The text of SB 192 states that nothing in the act alters the authority of federal, state or local agencies to fight wildfire in new areas covered by the act, including the construction of temporary roads. It “ensures thinning and carefully implemented prescribed fires,” and requires the United States Forest Service and the Bureau of Land Management to develop and implement a wildfire risk reduction plan for every river and corridor.
“We’re going to turn these river corridors into fire safety corridors,” Wyden said at the Energy and Natural Resources National Parks Subcommittee Hearing this June. He said that the bill establishes new ways for the Forest Service to work with local fire response teams so that local crews can respond immediately when a fire strikes — though some, including Shannon, said that it was unclear how this would happen.
The bill would prohibit no new mining claims on the added waterways, but explicitly states that it wouldn’t change existing federal land use rights, private property rights or water rights.
During U.S. Congressman Cliff Bentz’s town hall meeting in Condon, he said that the bill was drafted without proper consultation of eastern Oregon counties.
“It’s not federal ownership, it’s federal control,” Bentz said. “And I oppose that, unless local communities come in and say, ‘this is going to improve the land.’”
Gilliam County Sheriff Gary Bettencourt raised concern about the increased federal management burden while agencies such as the BLM are already overtaxed. At Thirtymile Creek, Bettencourt said, the BLM is already struggling to maintain roads, control weeds and mitigate fire on recently purchased land.
A dry section of Thirtymile Creek covered in SB 192. Thirtymile Creek, two miles downstream from dry section.

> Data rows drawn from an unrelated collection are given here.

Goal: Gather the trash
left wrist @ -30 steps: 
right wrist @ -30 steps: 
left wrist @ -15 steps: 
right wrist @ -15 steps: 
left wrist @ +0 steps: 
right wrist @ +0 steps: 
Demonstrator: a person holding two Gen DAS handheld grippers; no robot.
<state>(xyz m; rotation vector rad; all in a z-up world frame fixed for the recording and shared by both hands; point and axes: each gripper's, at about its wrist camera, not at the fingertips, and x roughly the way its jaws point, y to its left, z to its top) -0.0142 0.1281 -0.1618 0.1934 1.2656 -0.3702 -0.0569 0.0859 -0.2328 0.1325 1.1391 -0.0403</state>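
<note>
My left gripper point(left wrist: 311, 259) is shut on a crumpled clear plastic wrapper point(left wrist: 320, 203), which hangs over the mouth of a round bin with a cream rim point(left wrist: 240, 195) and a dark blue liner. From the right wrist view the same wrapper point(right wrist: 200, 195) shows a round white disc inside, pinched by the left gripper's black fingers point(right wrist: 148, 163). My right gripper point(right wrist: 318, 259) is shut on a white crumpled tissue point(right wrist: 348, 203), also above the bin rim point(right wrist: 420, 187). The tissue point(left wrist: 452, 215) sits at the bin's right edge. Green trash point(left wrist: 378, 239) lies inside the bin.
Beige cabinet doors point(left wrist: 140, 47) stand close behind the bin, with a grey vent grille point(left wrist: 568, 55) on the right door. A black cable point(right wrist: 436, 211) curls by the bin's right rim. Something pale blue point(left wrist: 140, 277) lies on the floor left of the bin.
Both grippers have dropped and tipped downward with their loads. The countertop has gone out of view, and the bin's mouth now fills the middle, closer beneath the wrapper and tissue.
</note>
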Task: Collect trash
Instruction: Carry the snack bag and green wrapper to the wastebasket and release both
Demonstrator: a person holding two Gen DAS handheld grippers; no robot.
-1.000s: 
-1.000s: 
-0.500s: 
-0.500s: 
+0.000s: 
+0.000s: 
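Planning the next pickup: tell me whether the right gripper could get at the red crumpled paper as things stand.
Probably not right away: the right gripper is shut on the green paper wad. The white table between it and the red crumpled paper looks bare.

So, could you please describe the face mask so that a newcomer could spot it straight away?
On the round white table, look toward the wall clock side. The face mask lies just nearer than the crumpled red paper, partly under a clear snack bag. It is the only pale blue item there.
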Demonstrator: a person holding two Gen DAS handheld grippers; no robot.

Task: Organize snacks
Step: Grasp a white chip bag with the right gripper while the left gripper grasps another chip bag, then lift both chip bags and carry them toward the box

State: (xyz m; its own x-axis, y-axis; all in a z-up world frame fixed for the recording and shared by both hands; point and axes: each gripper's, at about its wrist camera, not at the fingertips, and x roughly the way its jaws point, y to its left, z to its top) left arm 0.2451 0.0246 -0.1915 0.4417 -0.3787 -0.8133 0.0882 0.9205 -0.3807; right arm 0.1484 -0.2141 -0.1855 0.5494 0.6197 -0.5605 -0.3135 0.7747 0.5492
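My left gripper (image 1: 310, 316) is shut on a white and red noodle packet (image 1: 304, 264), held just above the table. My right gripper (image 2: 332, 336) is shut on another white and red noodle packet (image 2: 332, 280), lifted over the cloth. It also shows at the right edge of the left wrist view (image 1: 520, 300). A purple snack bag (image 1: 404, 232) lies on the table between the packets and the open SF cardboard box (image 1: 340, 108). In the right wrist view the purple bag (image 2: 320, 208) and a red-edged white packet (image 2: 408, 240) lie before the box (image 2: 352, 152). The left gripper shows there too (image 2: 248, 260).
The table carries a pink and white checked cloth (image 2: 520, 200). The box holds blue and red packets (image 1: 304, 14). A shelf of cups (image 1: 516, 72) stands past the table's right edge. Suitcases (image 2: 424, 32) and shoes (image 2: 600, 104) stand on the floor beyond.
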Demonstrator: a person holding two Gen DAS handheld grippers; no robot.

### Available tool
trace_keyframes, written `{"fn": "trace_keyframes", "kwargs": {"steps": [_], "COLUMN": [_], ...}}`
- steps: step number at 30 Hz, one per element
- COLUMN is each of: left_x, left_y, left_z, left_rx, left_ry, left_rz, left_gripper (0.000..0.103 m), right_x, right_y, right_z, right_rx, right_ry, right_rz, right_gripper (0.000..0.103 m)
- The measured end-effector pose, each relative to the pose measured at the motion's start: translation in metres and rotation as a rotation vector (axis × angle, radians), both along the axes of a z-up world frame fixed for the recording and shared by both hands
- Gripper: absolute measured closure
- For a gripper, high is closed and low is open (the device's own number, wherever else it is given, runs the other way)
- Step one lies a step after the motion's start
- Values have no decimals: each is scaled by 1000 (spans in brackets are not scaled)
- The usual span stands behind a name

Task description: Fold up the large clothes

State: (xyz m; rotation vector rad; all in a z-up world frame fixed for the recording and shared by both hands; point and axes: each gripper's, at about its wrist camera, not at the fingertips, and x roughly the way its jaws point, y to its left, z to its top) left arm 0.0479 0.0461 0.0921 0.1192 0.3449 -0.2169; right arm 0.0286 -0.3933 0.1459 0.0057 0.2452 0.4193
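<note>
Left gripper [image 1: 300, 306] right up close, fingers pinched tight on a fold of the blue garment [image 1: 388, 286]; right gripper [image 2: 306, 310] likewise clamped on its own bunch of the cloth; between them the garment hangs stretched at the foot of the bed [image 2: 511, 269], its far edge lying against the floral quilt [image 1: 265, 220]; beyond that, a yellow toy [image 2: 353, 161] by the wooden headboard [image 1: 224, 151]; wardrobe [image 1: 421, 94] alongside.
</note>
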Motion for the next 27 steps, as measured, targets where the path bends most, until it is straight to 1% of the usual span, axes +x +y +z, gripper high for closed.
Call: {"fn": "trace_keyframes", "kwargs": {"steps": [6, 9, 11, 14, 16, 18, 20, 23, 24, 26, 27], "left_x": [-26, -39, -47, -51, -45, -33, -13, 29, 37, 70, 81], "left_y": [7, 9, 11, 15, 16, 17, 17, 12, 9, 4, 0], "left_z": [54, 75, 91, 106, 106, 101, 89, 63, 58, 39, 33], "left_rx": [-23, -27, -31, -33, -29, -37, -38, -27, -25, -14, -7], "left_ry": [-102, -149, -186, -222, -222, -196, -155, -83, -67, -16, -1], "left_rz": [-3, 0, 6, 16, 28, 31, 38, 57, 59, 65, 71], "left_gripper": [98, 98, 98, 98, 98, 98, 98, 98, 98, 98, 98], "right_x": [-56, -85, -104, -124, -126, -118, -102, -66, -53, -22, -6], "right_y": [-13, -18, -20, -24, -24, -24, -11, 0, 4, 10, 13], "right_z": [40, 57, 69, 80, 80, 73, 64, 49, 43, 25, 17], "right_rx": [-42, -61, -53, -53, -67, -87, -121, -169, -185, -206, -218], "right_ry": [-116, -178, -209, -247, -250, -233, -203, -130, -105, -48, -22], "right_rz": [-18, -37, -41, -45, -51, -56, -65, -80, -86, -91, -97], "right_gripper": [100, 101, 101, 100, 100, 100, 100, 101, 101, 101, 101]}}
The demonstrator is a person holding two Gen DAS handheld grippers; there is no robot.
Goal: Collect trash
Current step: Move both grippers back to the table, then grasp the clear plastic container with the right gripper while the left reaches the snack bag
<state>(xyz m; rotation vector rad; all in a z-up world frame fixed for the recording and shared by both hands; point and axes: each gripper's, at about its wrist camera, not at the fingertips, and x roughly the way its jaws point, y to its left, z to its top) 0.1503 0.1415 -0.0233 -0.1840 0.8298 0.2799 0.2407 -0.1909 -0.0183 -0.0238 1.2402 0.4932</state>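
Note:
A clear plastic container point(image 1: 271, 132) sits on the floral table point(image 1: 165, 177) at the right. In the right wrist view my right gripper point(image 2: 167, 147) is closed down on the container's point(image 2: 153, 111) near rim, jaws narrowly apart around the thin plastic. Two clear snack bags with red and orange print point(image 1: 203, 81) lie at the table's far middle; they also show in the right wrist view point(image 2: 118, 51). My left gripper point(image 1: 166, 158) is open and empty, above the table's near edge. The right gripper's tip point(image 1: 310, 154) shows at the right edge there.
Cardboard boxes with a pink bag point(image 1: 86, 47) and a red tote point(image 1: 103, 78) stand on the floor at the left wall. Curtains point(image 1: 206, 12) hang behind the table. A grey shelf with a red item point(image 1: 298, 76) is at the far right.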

The American Forest Resources Council, a trade group that represents the timber industry, criticized the bill for including seasonally dry streams and gulches. They argued that the new designations don’t meet the definitions of the original Wild and Scenic designations. Thirtymile Creek, one of the waterways in Gilliam County included in the bill, is a seasonal stream.
Andrea Malmberg, a cattle rancher in Union County, said in a letter to the East Oregonian that protections for seasonal headwaters are still important.
“This is an opportunity to build resilience downstream by restoring the waterways upstream — enhancing the value of private property and water rights,” Malmberg said.
Senator Wyden is hosting a virtual town hall on August 31 to discuss the River Democracy Act with rural Oregonians.
“I very much look forward to throwing open the digital doors of democracy to hear from rural Oregon’s county commissioners, river enthusiasts, small business owners and more so the River Democracy Act continues on its path to provide clean drinking water for families, build an even stronger outdoor recreation economy in every nook and cranny of our state, and improve wildfire resiliency,” Wyden said.